Principal component analysis with linear algebra
Principal component analysis, or PCA, is a powerful tool which is used to analyze data sets and is formulated in the language of linear algebra and statistics. It is an eigenvalue method used to reduce the dimension of a data set while preserving important information.
Suppose we have \(n\) individuals and we measure the same m variables for each one of them. In this case, we say that we have \(n\) samples of an \(m\)dimensional data. We record the \(m\) measurements for the \(i^{th}\) individual as a vector \(x_i\).
For instance, suppose we talk to 5 individuals and obtain the following data:
Name  A  B  C  D  E 
Age  24  50  17  35  65 
Height(in cm)  152  175  160  170  155 
IQ  108  102  95  97  87 
In this case, we have \(n=5\) and \(m=3\). So, the measurement for an individual would look like this:
\(\vec{x}_1=\begin{bmatrix}24\\152\\108\end{bmatrix}\)
You can visualize each data set as points in space and the entire data as a plot of these individual points.
Here are a few questions that we aim to answer through this technique:
 Which variables are correlated? For instance, in the example we would probably expect age and height to be somewhat correlated and age and IQ to be a little less correlated. This could be established through PCA.
 Is there an easier way of visualizing the data?
 Which variables play the most significant role in portraying the full data set?
Through this article, we will learn about linear transformations, eigenvectors, eigenvalues, spectral theorem and look at a little statistics and principal component analysis.
Linear Transformations
In the previous blog, Prerequisites of linear algebra for machine learning, we saw how to multiply two matrices and two vectors. What happens if we multiply a matrix by a vector? Suppose we have an \(m\times n\) matrix, \(A\), and an \(n\times 1\) vector, \(v\). If we multiply \(v\) by \(A\), we get another vector and that is when we say that matrix \(A\) has performed the linear transformation on the input vector \(v\).
\(Av=w\)
For example,
\(\begin{bmatrix}2&3\\1&2\end{bmatrix}\begin{bmatrix}2\\5\end{bmatrix}=\begin{bmatrix}19\\12\end{bmatrix}\)
Eigenvectors and Eigenvalues
An eigenvector of a matrix \(A\) is a vector that when multiplied by \(A\) returns a vector which is a scalar multiple of itself, i.e.,
\(Av=\lambda v\)
Here, \(v\) is called the eigenvector of \(A\), and \(\lambda\) is the scalar coefficient, which is called the eigenvalue.
You can imagine a matrix like a breeze blowing in a certain direction, an invisible driving force that produces a visible result. Therefore, out of all the vectors affected by a matrix, which one is the eigenvector? The vector that does not change its direction is the eigenvector as it is already pointing in the direction in which the matrix is driving other vectors. An \(n\times n\) square matrix has \(n\) eigenvectors.
>>> import numpy as np >>> A=np.array[[1 1],[1 1]] >>> print(np.linalg.eig(A)) [0 2] [[0.5 0.7] [ 0.5 0.7]]
Spectral Theorem
Background

Symmetric Matrices: An \(m\times n\) matrix is said to be a symmetric matrix if \(A^T=A\). For example,
\(\begin{bmatrix}1&2&3\\2&4&5\\3&5&6\end{bmatrix}\)
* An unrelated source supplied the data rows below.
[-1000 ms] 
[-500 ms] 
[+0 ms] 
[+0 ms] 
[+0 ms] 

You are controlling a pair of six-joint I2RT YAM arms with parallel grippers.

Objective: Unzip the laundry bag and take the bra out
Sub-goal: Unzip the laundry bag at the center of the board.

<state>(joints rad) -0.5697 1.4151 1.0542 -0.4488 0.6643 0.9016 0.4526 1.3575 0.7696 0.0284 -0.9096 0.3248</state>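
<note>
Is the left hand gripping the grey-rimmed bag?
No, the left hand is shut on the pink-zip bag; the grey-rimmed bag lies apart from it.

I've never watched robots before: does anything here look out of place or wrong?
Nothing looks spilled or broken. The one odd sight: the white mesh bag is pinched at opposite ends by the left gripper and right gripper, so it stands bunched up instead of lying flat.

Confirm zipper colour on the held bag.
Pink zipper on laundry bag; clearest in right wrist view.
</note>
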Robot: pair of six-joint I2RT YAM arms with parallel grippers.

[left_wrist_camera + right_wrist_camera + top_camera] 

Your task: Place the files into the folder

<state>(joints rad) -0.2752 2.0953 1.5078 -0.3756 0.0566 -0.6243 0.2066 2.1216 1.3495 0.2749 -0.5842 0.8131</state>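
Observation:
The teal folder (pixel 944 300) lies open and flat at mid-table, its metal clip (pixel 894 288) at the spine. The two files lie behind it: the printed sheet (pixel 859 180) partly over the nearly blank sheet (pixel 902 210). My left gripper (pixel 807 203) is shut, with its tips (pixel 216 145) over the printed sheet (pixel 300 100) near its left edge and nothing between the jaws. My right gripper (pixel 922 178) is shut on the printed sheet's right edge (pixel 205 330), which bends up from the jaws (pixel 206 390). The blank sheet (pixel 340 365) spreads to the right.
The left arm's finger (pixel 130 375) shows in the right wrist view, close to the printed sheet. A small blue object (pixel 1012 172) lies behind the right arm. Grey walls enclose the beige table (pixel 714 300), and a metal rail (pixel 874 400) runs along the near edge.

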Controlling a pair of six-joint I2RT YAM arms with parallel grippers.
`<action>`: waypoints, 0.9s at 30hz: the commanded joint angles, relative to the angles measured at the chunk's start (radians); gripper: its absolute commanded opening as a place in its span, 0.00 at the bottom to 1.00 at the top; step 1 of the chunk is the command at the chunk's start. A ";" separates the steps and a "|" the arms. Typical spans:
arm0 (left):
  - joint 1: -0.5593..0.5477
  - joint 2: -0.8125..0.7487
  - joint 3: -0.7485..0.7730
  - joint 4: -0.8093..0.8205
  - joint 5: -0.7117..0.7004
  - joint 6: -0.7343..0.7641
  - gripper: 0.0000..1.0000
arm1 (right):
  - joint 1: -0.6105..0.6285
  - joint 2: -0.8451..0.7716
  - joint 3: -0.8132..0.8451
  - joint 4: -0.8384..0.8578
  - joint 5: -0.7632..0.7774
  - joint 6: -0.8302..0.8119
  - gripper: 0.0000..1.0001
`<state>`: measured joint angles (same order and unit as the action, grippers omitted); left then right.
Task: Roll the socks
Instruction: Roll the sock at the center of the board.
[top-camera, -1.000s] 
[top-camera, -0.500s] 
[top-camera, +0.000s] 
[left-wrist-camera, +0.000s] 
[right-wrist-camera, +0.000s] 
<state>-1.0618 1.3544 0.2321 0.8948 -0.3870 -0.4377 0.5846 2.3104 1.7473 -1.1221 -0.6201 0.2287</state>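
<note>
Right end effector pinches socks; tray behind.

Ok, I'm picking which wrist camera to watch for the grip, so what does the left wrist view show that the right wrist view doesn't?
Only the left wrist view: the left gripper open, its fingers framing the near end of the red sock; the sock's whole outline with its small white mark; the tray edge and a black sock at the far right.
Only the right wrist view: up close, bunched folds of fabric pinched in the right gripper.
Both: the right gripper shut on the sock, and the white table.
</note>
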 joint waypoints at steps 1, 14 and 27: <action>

Orthogonal Vectors: Two vectors \(u\) and \(v\) are said to be orthogonal when the dot product
\(\vec{u}.\vec{v}=0\)
Theorem
Let \(A\) be a symmetric matrix. Then, there exist real eigenvalues \(\lambda_1, \lambda_2, \ldots , \lambda_n\) and nonzero orthogonal eigenvectors \(\vec{v}_1, \vec{v}_2, \ldots, \vec{v}_n\) such that
\(A\vec{v}_i=\lambda_i\vec{v}_i \mbox{ for } i=1, 2,\ldots, n\)
We will not be stating the proof of spectral theorem, rather we will use it later directly. The following observations will also be useful later:

Let \(A\) be any \(m\times n\) matrix of real numbers. Then both \(A.A^T\) and \(A^T.A\) are symmetric.
Proof
\((AA^T)^T=(A^T)^T.A^T=A.A^T\)
\((A^TA)^T=A^T.(A^T)^T=A^TA\)  Let \( A\) be an \(m\times n\) matrix. Then the matrix \(AA^T\) and \(A^TA\) have the same non zero eigenvalues.
Proof
Let \(v\) be a nonzero eigenvector of \(A^TA\) with eigenvalue \(\lambda\neq 0\), i.e.,
\(\displaystyle (A^TA)v=\lambda v\)
Now, multiply the above equation by A and arrange the equation to obtain \((AA^T)(Av)=\lambda(Av)\), which implies that \(Av\) is an eigenvector of \(AA^T\) with eigenvalue with only one detail left to check that \(Av\) is not the zero vector. Indeed, from the first equation if \(Av\) were zero, then \(\lambda v\) would be zero as well. However, we have speci?cally said that \(v\neq 0\) and \(\lambda\neq 0 \), so this can’t happen. Therefore, the nonzero eigenvalues of \(A^TA\) are the same as \(AA^T\).
This proposition is very useful when \(n\) and \(m\) are hugely different. Suppose \(A\) is a \(500\times 3\) matrix. Then \(AA^T\) is a \(500\times500\) matrix with 500 eigenvalues, which will be very difficult to find. But \(A^TA\) is just a \(3\times 3\) matrix, and it is easy to find its eigenvalues. So, \(AA^T\) will have the rest 497 eigenvalues as 0!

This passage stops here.